Why Do Chinese Tourists Have Such A Bad Rep? Ctd

by Chris Bodenner

New York City scenes

I’m surprised a dissent like this one didn’t come sooner:

This thread has gotten really ugly really fast. Your blog is now (once again) becoming a place for undiluted bigotry. There are BILLIONS of Chinese people. Is it really proper to tar that whole group with a broad brush because a small number of Chinese tourists have acted badly? (I’m glad my ethnic heritage allows me to be coy about my nation of origin; if I want to pretend I’m Canadian overseas to avoid anti-American bigotry, I have that option.)

A reminder that all the anecdotes from Dish readers are based in a broader reality, not mere stereotype:

Recent examples [of Chinese tourists behaving badly], which have sparked a firestorm of commentary in both Chinese and Western media, include a group of snorkelers who caught and ate endangered sea creatures off the Paracel Islands, visitors to North Korea who threw candy at North Korean children as if they were “feeding ducks”, swimmers who took pictures with a dying dolphin, and a teenage boy from Nanjing who scratched graffiti on a 3,000 year-old relic while touring Egypt with his parents.

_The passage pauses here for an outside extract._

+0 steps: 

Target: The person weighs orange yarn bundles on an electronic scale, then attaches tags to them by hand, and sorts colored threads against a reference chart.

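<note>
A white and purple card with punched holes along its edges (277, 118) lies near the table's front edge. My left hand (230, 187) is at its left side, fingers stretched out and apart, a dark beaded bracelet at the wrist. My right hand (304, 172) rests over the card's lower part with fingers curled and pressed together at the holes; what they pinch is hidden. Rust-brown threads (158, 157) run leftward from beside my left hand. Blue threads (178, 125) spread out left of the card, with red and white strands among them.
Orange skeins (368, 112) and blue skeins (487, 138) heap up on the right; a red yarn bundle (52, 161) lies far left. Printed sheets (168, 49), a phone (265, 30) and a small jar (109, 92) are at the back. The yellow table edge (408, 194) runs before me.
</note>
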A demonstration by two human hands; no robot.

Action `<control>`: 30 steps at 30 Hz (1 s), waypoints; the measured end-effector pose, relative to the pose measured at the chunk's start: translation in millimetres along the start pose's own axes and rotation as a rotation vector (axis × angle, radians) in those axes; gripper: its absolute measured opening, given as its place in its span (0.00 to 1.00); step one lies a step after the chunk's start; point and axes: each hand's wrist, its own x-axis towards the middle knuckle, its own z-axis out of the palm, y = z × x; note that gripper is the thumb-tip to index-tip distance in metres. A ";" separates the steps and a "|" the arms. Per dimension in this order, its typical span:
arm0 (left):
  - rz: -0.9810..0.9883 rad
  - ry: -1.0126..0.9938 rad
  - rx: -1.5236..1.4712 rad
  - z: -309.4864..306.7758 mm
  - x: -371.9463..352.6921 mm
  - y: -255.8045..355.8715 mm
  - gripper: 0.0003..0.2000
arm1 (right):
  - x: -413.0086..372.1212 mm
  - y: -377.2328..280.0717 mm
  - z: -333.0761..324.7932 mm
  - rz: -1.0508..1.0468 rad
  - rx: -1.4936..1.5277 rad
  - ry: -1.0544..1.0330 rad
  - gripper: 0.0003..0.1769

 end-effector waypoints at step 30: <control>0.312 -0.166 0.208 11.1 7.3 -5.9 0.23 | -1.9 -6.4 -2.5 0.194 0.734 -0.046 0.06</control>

In response, Chinese officials are making a concerted effort to improve the behavior of Chinese travelers abroad, issuing a list of guidelines that include no spitting, cutting lines, or taking your shoes and socks off in public. Vice Premier Wang Yang has stated that “improving the civilized quality of the citizens” is necessary for “building a good image” for the country.

As the thread has shown repeatedly, the perceived rudeness of Chinese tourists is a symptom of the PRC’s rapid ascension as a wealthy nation – a nation that now has the disposable income to enable a middle class to join the global tourism market in droves. So the thread, in a way, is actually a tribute to China. Its newly-prosperous people, like others before them, just need time to acclimate to the etiquette of traveling abroad. And after all, as our first post pointed out, “Americans are still widely viewed as the world’s most obnoxious tourists.”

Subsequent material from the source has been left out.